──────── EXERCISE DATA

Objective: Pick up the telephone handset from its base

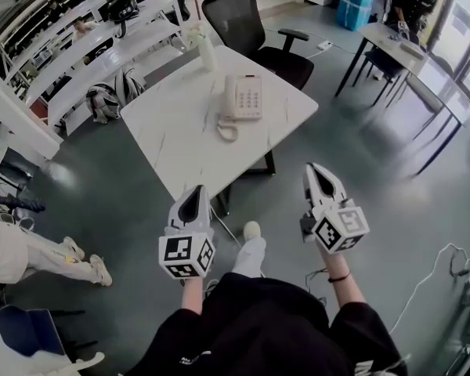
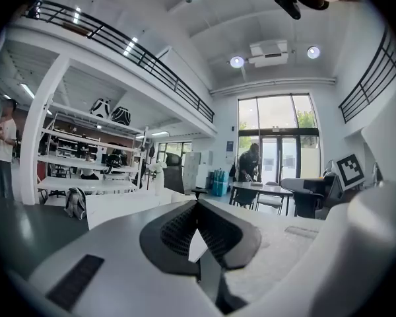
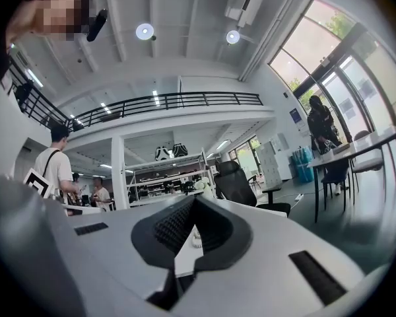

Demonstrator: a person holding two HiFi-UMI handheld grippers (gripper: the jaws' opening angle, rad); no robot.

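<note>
A white push-button telephone (image 1: 244, 98) sits on the white table (image 1: 172, 124), with its handset (image 1: 225, 105) resting along the base's left side and a coiled cord (image 1: 228, 131) looping in front. Both grippers hover over the floor, short of the table's near edge and well apart from the phone. My left gripper (image 1: 195, 189) is shut and holds nothing; its jaws meet at the tip in the left gripper view (image 2: 198, 204). My right gripper (image 1: 314, 168) also comes to a closed point with nothing in it, as the right gripper view (image 3: 194, 199) shows.
A black office chair (image 1: 243, 22) stands behind the table, and a white bottle (image 1: 206, 51) is on its far edge. White shelving (image 1: 86, 45) runs along the left. A person sits on the floor at left (image 1: 31, 253). Another table (image 1: 411, 53) and a floor cable (image 1: 431, 276) lie to the right.
</note>
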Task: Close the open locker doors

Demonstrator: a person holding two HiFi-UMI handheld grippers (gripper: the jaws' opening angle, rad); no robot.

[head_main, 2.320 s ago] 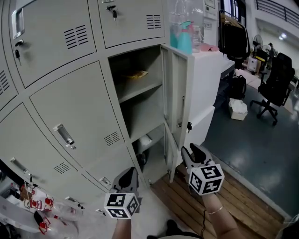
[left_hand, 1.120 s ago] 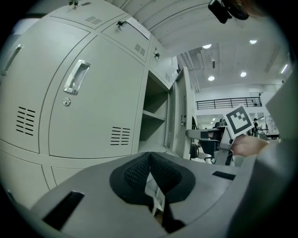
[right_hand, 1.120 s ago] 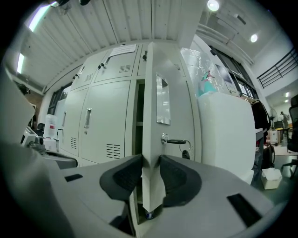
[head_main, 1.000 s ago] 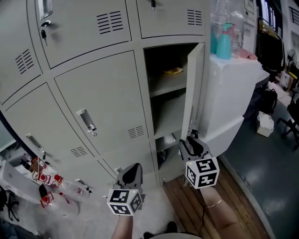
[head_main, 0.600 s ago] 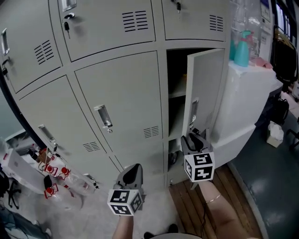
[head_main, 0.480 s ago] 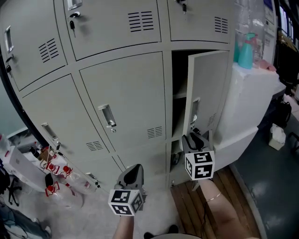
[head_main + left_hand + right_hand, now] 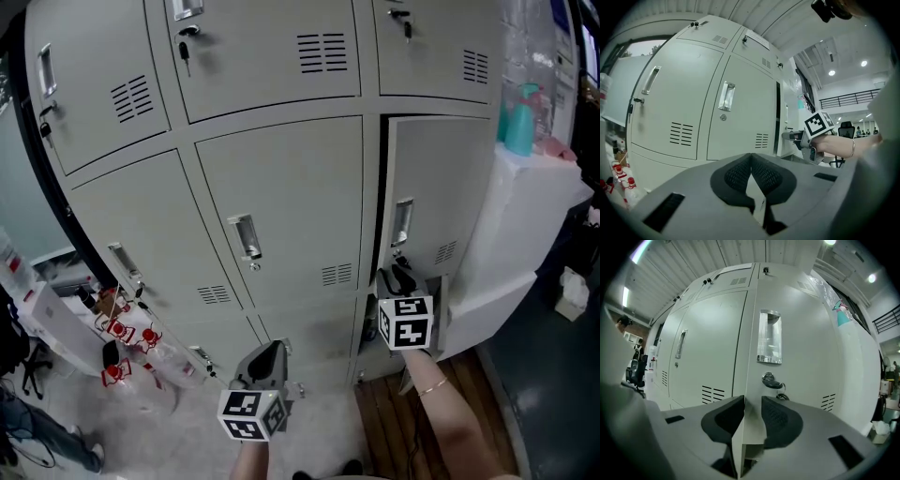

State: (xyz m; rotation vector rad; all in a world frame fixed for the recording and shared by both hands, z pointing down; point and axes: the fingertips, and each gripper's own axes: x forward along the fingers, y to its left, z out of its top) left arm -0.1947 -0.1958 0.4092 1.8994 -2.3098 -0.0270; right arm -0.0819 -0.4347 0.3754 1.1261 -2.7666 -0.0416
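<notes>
Now, door (image 7: 806, 380) between gripper (image 7: 753, 404) jaws (closing)

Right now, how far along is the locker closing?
Done: the neighbouring doors in view look shut. In hand: right claw sits at the keyed door, jaws apart, just closing, door edge between them; a dark gap shows along it. Left: press it flush; locker below unclear.

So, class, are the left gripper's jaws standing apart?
No, the pads of the left gripper meet, with nothing between them.
</notes>
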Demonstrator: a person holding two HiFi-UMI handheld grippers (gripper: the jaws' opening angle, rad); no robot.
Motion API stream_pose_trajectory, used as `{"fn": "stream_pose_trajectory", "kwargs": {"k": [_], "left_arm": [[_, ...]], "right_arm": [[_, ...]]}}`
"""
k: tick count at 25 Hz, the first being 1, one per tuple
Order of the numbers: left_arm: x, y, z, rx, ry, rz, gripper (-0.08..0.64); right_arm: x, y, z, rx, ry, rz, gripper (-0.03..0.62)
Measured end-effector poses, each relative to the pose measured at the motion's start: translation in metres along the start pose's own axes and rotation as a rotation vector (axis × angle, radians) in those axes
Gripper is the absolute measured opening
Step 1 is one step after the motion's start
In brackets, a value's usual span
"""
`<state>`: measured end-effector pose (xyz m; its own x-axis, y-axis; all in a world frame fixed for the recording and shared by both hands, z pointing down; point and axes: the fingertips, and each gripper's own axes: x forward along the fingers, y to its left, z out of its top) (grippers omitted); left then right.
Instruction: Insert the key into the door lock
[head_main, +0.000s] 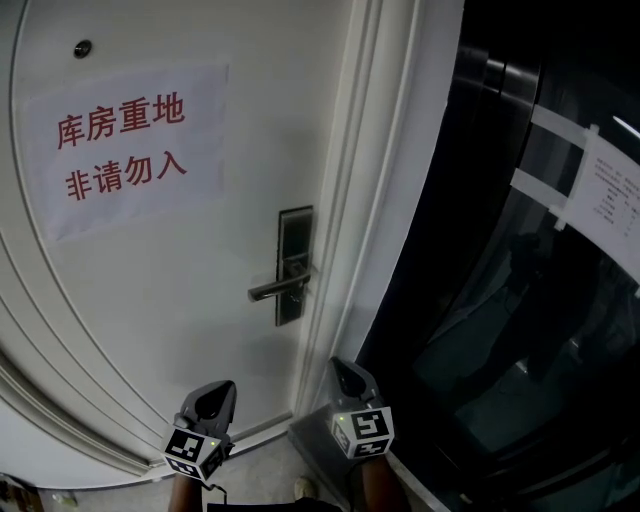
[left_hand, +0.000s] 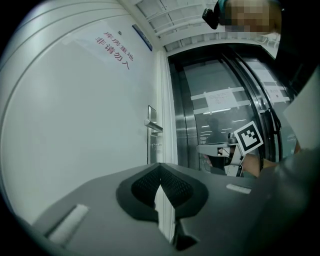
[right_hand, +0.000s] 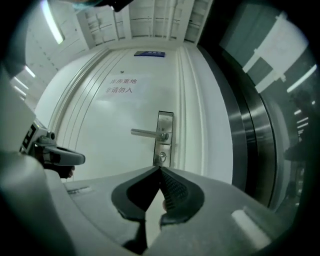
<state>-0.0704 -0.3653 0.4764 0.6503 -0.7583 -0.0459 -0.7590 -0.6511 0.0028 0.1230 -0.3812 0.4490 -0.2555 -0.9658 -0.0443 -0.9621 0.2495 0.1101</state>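
Door lock (head_main: 294, 265) sits at the right edge of the white door (head_main: 150, 290) in the head view. The left hand-held gripper (head_main: 213, 395) and right hand-held gripper (head_main: 346, 374) hang low, well apart from it. Left gripper view: jaws tip to tip, nothing between. Right gripper view: jaws pressed together, facing the keyhole (right_hand: 161, 158), no key discernible. A key would likely be small, stiff and slick, best pinched by its head.

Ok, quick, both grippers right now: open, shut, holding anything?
Left gripper: shut, nothing visible between its jaws.
Right gripper: shut, nothing clearly visible between its jaws.
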Motion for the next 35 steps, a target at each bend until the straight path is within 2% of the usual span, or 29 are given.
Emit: {"fn": "stream_pose_trajectory", "kwargs": {"k": [3,11,26,35], "left_arm": [[-0.004,-0.002,0.0,0.002,0.002,-0.008,0.003],[-0.013,0.001,0.003,0.01,-0.006,-0.006,0.003],[-0.02,0.006,-0.005,-0.003,0.007,0.011,0.003],[-0.019,0.002,-0.006,-0.012,0.009,0.001,0.003]], "right_arm": [[-0.011,0.007,-0.007,0.063,0.002,0.011,0.002],[-0.032,0.021,-0.018,0.128,-0.002,0.015,0.002],[-0.043,0.025,-0.037,0.156,0.03,0.011,0.002],[-0.041,0.029,-0.039,0.121,0.058,0.022,0.002]]}}
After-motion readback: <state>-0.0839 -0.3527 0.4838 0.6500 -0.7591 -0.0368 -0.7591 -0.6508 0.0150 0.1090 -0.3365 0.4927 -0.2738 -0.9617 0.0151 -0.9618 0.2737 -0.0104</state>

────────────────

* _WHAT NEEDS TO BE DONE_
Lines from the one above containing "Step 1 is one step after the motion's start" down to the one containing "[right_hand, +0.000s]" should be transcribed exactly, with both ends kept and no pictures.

* _ANSWER SPACE_
Step 1 is one step after the motion's start
In brackets, a value's usual span
"""
`<state>`: measured end-effector pose (xyz m; its own x-axis, y-axis; all in a world frame fixed for the recording and shared by both hands, z pointing down; point and axes: the fingertips, and each gripper's own axes: x forward along the fingers, y to its left, z out of its top) (grippers omitted); left then right.
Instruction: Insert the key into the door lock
[head_main, +0.000s] 
[left_hand, +0.000s] 
[right_hand, +0.000s] 

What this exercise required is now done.